*EXERCISE BRIEF*:
Up to and including the line that contains "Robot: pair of", return every line from the start of the data, unchanged.

─── INPUT DATA ───

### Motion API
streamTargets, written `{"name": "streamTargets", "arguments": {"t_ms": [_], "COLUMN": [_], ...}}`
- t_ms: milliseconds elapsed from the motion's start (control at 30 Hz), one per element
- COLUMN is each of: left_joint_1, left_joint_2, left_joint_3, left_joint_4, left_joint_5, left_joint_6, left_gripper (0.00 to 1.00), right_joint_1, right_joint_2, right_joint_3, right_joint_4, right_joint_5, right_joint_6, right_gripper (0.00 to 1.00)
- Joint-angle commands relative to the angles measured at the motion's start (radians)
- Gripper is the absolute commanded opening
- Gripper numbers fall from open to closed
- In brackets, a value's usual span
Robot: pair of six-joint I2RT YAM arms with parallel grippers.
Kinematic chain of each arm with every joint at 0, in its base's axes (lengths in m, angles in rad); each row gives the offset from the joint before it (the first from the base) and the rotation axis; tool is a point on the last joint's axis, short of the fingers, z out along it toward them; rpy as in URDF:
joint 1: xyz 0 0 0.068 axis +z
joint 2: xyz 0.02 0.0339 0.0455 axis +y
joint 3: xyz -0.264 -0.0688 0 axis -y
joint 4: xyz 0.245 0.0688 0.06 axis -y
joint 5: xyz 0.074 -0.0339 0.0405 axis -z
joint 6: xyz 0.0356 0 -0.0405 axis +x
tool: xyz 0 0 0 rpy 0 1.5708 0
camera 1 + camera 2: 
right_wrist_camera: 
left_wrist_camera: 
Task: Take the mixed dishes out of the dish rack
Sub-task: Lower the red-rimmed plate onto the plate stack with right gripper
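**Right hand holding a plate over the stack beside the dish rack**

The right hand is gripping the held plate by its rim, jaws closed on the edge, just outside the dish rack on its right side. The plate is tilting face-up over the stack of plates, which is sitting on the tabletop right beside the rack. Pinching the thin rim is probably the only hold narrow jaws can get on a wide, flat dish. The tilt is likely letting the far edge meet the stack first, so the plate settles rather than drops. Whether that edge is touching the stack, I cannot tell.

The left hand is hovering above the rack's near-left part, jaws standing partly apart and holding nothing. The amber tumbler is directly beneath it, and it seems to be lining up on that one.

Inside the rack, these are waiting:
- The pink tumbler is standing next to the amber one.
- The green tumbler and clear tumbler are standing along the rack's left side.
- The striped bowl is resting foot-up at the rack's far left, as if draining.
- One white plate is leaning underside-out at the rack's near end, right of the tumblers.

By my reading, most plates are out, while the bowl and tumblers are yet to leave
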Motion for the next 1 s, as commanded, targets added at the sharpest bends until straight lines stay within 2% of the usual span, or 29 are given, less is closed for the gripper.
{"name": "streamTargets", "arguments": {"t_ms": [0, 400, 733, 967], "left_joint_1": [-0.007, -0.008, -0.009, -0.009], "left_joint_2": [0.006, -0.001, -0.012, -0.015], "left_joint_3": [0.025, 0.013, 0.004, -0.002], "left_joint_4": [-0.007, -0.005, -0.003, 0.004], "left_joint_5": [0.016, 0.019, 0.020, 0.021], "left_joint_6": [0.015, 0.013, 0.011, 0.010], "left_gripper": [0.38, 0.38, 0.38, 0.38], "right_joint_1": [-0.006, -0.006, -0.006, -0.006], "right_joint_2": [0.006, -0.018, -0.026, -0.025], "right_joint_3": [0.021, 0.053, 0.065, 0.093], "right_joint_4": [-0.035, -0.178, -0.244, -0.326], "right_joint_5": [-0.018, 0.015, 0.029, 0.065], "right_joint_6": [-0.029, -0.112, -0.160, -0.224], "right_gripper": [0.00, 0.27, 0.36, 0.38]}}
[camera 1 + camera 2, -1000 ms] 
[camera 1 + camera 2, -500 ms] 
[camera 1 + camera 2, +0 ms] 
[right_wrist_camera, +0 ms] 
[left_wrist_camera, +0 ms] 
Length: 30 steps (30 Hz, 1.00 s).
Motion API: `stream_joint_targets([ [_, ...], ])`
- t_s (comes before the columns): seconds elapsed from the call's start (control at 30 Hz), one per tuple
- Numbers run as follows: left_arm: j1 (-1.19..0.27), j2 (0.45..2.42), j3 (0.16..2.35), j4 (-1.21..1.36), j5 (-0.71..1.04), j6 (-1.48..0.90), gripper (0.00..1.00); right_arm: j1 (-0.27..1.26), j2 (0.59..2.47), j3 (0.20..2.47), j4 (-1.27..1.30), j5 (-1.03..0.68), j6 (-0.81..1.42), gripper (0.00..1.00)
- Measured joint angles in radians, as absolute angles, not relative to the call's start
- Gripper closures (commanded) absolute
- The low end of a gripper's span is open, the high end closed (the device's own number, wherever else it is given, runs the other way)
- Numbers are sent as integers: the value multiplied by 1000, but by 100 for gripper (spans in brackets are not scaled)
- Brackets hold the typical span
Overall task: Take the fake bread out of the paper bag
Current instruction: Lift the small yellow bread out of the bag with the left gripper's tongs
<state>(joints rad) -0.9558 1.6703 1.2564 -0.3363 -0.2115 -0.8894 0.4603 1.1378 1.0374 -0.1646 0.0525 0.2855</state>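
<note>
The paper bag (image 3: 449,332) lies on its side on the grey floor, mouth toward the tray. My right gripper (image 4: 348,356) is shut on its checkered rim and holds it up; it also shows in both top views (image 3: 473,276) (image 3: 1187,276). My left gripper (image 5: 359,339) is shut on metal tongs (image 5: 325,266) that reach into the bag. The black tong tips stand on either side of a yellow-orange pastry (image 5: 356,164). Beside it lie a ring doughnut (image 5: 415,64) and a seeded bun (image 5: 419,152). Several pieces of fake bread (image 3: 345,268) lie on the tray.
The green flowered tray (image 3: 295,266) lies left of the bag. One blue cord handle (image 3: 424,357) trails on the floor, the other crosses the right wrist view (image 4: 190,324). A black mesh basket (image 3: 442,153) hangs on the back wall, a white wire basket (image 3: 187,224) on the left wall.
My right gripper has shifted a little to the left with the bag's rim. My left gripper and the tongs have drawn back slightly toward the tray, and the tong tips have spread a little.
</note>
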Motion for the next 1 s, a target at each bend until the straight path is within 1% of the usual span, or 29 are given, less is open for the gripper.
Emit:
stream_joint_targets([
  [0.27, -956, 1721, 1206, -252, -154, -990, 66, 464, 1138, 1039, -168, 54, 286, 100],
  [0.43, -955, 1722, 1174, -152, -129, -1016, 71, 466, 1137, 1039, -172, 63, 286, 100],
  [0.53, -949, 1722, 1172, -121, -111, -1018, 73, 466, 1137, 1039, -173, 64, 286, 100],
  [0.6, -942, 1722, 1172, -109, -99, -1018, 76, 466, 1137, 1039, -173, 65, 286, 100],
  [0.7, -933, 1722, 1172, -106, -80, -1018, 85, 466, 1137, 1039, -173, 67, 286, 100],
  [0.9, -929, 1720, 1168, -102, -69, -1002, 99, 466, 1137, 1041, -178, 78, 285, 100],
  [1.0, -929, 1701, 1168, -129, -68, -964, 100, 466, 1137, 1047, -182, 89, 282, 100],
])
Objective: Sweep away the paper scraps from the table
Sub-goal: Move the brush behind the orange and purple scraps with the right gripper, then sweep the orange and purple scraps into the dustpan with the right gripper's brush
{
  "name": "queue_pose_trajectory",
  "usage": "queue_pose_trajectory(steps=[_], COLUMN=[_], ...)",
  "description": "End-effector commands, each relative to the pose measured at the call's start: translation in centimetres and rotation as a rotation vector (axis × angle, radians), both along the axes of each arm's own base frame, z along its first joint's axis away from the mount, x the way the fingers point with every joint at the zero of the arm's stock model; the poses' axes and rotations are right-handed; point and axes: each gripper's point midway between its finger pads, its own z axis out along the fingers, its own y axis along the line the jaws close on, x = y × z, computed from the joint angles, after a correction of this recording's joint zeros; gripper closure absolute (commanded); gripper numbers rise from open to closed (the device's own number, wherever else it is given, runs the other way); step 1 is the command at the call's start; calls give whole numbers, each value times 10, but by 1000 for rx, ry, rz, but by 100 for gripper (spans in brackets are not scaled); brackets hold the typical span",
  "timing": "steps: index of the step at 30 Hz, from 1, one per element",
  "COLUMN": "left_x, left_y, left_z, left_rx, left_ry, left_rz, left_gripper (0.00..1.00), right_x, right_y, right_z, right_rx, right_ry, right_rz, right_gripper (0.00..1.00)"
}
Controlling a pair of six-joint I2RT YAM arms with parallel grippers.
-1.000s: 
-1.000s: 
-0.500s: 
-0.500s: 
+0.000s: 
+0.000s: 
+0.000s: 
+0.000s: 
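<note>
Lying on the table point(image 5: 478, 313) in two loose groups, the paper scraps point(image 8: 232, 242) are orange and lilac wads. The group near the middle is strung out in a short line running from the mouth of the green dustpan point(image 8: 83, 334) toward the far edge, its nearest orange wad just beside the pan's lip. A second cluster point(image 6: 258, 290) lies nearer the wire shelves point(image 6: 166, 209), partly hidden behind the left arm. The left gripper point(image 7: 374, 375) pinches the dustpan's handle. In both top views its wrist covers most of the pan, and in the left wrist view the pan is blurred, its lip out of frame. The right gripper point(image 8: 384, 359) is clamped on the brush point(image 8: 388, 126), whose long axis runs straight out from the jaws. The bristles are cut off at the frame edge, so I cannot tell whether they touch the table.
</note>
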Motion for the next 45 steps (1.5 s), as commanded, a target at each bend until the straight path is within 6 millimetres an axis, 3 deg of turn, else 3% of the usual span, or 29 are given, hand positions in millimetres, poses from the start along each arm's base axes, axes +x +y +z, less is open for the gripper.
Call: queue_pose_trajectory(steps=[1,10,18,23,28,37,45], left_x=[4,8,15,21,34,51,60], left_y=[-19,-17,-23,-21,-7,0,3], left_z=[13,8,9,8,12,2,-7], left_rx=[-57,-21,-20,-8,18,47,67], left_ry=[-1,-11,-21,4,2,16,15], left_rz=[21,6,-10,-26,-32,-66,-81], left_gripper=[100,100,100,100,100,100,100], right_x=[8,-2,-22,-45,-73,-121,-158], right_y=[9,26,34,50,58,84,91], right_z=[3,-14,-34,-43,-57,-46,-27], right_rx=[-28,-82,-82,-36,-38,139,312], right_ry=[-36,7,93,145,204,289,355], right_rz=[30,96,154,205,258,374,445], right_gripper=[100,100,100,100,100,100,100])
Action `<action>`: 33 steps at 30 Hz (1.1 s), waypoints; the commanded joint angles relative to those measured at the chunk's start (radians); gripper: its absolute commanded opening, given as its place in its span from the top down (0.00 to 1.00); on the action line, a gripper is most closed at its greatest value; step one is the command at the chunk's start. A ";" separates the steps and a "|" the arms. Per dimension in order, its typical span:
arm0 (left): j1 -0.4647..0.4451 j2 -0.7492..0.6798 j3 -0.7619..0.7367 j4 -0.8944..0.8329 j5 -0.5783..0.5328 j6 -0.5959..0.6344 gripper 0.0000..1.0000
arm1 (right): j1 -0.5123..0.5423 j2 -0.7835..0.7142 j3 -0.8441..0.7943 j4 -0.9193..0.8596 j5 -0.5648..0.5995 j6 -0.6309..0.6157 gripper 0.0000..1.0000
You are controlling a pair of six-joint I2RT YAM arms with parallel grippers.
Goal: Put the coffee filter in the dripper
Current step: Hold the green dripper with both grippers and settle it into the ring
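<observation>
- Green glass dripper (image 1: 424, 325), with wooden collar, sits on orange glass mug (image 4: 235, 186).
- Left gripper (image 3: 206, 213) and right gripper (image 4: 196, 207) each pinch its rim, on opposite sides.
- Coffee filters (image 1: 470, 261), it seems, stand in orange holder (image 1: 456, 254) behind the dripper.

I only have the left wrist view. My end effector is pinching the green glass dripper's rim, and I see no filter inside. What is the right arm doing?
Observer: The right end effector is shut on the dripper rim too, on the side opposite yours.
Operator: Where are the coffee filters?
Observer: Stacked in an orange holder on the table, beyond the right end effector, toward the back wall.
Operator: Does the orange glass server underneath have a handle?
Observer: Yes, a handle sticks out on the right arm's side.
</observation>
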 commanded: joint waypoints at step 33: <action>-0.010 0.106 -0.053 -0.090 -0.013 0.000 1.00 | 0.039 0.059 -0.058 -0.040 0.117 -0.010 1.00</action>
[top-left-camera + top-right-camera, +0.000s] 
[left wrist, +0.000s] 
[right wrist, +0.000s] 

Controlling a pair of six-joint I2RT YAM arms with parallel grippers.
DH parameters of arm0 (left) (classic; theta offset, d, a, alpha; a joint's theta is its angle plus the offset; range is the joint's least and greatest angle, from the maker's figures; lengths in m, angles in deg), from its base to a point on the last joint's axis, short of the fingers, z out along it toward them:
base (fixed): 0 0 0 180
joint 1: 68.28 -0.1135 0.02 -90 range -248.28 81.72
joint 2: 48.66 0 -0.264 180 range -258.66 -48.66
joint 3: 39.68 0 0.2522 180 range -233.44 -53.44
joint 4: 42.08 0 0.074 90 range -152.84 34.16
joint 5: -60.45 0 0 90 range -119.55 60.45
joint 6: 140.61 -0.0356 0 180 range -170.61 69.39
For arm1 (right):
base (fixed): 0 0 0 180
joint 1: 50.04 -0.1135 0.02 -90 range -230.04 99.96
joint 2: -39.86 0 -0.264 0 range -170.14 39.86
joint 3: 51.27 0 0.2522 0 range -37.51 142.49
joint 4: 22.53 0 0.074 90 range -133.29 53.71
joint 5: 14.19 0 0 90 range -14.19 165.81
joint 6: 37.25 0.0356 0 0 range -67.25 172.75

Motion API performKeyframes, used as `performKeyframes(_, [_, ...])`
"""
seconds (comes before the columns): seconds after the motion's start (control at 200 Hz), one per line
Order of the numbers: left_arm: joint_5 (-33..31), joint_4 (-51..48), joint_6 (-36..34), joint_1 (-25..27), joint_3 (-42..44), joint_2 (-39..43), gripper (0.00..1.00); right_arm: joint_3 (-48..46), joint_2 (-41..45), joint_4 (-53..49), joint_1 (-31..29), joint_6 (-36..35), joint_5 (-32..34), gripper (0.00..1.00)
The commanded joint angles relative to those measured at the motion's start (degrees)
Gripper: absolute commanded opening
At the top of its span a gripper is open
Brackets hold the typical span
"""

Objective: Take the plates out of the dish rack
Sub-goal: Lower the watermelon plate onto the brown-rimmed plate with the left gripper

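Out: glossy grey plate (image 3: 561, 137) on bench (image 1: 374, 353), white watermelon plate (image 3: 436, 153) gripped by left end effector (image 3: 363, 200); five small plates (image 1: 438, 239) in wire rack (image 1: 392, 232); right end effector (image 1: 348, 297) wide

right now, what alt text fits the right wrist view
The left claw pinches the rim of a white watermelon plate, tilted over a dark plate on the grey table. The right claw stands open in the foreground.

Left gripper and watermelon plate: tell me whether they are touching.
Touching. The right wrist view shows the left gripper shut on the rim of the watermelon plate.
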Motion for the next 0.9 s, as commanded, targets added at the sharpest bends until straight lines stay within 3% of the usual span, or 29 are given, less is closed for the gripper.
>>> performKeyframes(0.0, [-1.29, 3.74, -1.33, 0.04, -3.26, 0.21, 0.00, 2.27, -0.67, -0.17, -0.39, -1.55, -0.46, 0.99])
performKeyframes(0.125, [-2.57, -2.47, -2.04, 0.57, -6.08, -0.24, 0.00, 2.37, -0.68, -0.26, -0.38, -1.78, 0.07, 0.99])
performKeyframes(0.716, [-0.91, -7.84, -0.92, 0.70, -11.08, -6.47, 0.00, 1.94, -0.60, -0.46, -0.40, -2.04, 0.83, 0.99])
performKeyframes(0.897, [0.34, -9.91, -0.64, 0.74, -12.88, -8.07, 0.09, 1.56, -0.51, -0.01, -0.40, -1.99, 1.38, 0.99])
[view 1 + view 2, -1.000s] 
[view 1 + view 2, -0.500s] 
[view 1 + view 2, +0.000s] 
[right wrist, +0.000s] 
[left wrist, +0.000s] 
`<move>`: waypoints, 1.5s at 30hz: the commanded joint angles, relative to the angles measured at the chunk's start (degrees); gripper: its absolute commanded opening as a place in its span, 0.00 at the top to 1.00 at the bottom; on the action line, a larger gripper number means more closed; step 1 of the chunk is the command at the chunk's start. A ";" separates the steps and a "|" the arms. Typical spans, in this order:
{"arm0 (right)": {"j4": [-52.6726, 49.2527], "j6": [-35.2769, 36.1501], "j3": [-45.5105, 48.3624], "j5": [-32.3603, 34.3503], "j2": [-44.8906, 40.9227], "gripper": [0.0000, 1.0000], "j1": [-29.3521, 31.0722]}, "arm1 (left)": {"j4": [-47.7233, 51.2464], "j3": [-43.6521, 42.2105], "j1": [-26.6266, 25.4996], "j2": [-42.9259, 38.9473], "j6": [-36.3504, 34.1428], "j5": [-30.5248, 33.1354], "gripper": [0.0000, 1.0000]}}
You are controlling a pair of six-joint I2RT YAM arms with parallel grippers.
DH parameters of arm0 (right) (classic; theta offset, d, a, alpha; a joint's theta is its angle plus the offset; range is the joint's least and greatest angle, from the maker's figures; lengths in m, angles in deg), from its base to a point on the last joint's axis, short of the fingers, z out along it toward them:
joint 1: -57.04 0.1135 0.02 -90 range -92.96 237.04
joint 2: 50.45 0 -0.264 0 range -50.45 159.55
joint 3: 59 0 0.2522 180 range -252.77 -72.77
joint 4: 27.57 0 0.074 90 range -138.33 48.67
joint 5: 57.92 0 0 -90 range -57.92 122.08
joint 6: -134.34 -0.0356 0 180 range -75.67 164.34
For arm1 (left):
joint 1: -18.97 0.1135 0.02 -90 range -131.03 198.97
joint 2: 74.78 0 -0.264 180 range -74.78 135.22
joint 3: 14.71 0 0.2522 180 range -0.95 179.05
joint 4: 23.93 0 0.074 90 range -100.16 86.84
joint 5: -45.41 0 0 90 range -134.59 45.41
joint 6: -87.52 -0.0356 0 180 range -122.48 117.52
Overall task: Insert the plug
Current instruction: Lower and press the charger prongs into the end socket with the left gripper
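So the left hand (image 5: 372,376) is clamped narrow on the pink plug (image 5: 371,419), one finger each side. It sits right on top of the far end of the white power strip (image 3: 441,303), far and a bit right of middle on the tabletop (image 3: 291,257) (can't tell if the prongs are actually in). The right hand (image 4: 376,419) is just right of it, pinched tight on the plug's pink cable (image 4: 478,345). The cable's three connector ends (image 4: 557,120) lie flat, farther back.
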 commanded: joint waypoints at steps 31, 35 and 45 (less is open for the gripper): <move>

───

*SOLUTION TO THIS PROBLEM*:
### Motion API
streamTargets, written `{"name": "streamTargets", "arguments": {"t_ms": [_], "COLUMN": [_], ...}}`
- t_ms: milliseconds elapsed from the motion's start (control at 30 Hz), one per element
- COLUMN is each of: left_joint_1, left_joint_2, left_joint_3, left_joint_4, left_joint_5, left_joint_6, left_gripper (0.00 to 1.00), right_joint_1, right_joint_2, right_joint_3, right_joint_4, right_joint_5, right_joint_6, right_gripper (0.00 to 1.00)
- Joint-angle commands relative to the angles measured at the motion's start (radians)
- Gripper is the absolute commanded opening
- Gripper numbers fall from open to closed
- In brackets, a value's usual span
Robot: pair of six-joint I2RT YAM arms with parallel grippers.

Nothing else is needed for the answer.